By: Press Release | PRWEB
(PRWEB) — TIVIT Next Media research program and five Finnish media companies are testing a new kind of ePaper reader solution that is charged by ambient light. The solution will be piloted for newspaper distribution to hundreds of users in November. The test users receive daily morning and evening versions of the Helsingin Sanomat newspaper.
The goal is to create an ePaper value chain, which provides media and content providers a completely new, environmentally-friendly method of delivery for media content. Target markets include both Finland and other global areas.

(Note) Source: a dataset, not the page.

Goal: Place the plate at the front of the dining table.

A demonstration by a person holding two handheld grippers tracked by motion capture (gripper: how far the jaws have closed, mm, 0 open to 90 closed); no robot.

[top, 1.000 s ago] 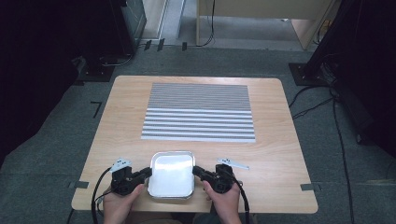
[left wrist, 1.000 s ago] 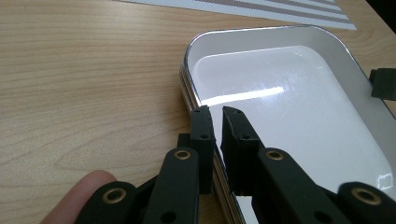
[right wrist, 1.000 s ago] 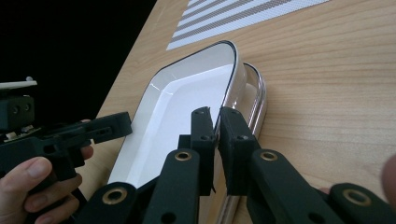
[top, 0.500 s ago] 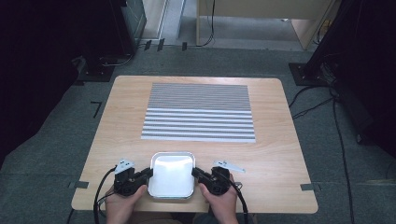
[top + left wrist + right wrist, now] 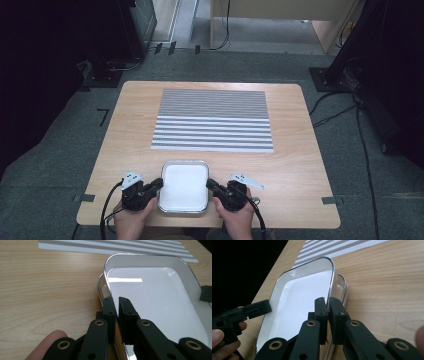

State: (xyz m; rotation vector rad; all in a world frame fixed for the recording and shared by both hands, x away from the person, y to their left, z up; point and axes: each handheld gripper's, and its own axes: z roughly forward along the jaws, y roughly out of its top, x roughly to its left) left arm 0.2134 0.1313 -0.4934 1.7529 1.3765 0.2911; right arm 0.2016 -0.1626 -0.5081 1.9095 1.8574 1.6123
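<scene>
A white rectangular tray (image 5: pixel 184 186) with a shiny metal rim lies near the table's front edge. My left gripper (image 5: pixel 159 183) is shut on its left rim, and my right gripper (image 5: pixel 209 184) is shut on its right rim. Both pairs of jaws have just been closing, with the rim between them. In the left gripper view the black jaws (image 5: pixel 117 301) pinch the tray's (image 5: pixel 155 295) thin edge. The right gripper (image 5: pixel 328 301) clamps the tray's (image 5: pixel 297 300) opposite edge. A second metal rim (image 5: pixel 100 287) (image 5: pixel 345 287) peeks out beneath the tray, like another tray underneath.
A grey-and-white striped mat (image 5: pixel 214 120) covers the middle and far part of the wooden table (image 5: pixel 300 165). Cables trail from both grippers over the table's front edge. Dark equipment and floor cables surround the table.
The right gripper has edged slightly toward the person. The tray and the left gripper have stayed where they were.
</scene>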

Initially, the project will focus on journalistic content distribution, and ultimately, the distribution of educational material.
“We would like to find out whether the physical newspaper can be replaced by a reading device delivered with the subscription,” said Santtu Parkkonen, Producer, Helsingin Sanomat development.
“The ePaper device also enables new types of subscription-based products. Ideally, readers could take contents of Sanoma’s multiple media brands and compose their own favorite magazines. A personalized newspaper has long been the stuff of dreams, but now it can become reality”, Parkkonen said.
“The ePaper ecosystem is based on a new, solar cell rechargeable reader developed by Leia Media. The ecological solution also charges the battery in artificial light, and the unit price will be low,” said Leia Media CEO Antti Korhonen.
“Together with a cloud-based distribution solution, this creates a comprehensive service that provides globally scalable business opportunity,” Korhonen said.
The ePaper ecosystem is formed by five Finnish companies: Leia Media, Sanoma News, Bluegiga, Anygraaf and DNA.
“Anygraaf’s focus is on the automation of content for novel reading devices, and the examination of new revenue streams and digital access control,” Anygraaf CEO Hannu Inberg said.
The ePaper ecosystem program is based on the technologies and know-how developed by the lead partners in TIVIT’s Next Media research program. The project is financed by the partner companies’ investments, and by Tekes, the Finnish Funding Agency for Technology and Innovation.